You can do a lot with Pixeltable UDFs.,Pixeltable


In [52]:
t.insert(input='Pixeltable updates tables incrementally.')
t.show()

Computing cells:   0%|                                                    | 0/1 [00:00<?, ? cells/s]
Inserting rows into `udfs`: 1 rows [00:00, 372.86 rows/s]
Computing cells: 100%|███████████████████████████████████████████| 1/1 [00:00<00:00, 160.54 cells/s]
Inserted 1 row with 0 errors.


input,longest_word
"Hello, world!","Hello,"
You can do a lot with Pixeltable UDFs.,Pixeltable
Pixeltable updates tables incrementally.,incrementally.

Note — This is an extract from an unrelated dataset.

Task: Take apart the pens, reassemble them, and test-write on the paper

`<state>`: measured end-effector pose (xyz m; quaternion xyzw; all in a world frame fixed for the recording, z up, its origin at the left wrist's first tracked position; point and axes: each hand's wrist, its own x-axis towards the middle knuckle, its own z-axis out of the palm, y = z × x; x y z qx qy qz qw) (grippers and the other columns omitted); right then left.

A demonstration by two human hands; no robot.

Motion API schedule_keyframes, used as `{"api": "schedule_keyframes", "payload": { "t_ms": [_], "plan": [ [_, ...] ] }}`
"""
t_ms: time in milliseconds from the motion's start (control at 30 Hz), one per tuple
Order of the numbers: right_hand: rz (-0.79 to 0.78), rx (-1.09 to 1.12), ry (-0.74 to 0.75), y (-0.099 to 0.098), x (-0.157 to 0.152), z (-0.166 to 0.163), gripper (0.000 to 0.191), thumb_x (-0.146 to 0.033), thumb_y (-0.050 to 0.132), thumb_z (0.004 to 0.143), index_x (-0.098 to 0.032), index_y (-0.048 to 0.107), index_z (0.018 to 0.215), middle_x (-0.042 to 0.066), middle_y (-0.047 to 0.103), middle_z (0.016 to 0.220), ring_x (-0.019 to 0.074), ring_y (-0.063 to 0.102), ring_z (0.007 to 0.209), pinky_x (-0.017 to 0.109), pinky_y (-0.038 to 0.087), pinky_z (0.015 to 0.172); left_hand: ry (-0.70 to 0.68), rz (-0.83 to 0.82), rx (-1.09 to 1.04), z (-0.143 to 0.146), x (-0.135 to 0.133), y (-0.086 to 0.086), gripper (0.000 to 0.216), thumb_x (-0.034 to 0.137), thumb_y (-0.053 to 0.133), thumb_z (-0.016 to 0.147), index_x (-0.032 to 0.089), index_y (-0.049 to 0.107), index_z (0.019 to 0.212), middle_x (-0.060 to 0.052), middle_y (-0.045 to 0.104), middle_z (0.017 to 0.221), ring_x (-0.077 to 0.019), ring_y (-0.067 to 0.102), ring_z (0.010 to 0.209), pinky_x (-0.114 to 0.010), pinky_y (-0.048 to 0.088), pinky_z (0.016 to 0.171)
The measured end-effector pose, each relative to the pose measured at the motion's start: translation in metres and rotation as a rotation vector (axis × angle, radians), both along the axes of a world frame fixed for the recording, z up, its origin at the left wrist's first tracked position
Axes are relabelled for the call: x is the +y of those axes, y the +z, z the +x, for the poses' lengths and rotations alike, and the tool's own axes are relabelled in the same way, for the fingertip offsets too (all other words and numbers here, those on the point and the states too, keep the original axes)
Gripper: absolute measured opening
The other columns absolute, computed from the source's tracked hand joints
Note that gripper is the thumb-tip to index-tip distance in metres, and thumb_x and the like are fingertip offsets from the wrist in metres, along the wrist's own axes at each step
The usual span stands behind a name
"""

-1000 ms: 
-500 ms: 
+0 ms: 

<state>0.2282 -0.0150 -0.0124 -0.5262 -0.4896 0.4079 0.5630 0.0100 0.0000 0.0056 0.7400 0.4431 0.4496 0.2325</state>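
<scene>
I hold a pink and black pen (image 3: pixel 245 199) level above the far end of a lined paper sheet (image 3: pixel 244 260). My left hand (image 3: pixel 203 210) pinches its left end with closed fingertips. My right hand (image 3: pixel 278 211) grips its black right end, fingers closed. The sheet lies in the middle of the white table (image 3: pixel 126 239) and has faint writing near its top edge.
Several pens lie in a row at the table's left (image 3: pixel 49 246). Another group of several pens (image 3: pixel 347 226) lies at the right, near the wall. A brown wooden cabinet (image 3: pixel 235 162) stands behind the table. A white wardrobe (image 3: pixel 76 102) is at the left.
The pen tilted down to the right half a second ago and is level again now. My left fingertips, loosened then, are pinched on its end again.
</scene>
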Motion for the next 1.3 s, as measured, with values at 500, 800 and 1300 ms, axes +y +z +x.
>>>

Oops, those trailing punctuation marks are kind of annoying. Let's add another column, this time using the handy `strip_punctuation` parameter from our UDF. (We could alternatively drop the first column before adding the new one, but for purposes of this tutorial it's useful to see how Pixeltable executes both variants side-by-side.)

In [53]:
t['longest_word_2'] = longest_word(t.input, strip_punctuation=True)
t.show()

Computing cells: 100%|███████████████████████████████████████████| 3/3 [00:00<00:00, 543.19 cells/s]
Added 3 column values with 0 errors.


input,longest_word,longest_word_2
"Hello, world!","Hello,",Hello
You can do a lot with Pixeltable UDFs.,Pixeltable,Pixeltable
Pixeltable updates tables incrementally.,incrementally.,incrementally


## Types in Pixeltable

You might have noticed that the `longest_word` UDF has _type hints_ in its signature.

```python
def longest_word(sentence: str, strip_punctuation: bool = False) -> str: ...
```

The `sentence` parameter, `strip_punctuation` parameter, and return value all have explicit types (`str`, `bool`, and `str` respectively). In general Python code, type hints are usually optional. But Pixeltable is a database system: _everything_ in Pixeltable has a type. And since Pixeltable is also an orchestrator - meaning it sets up workflows and computed columns _before_ executing them - these types need to be known in advance. That's the reasoning behind a fundamental principle of Pixeltable UDFs:
- Type hints are _required_.

You can turn almost any Python function into a Pixeltable UDF, provided that it has type hints, and provided that Pixeltable supports the types that it uses.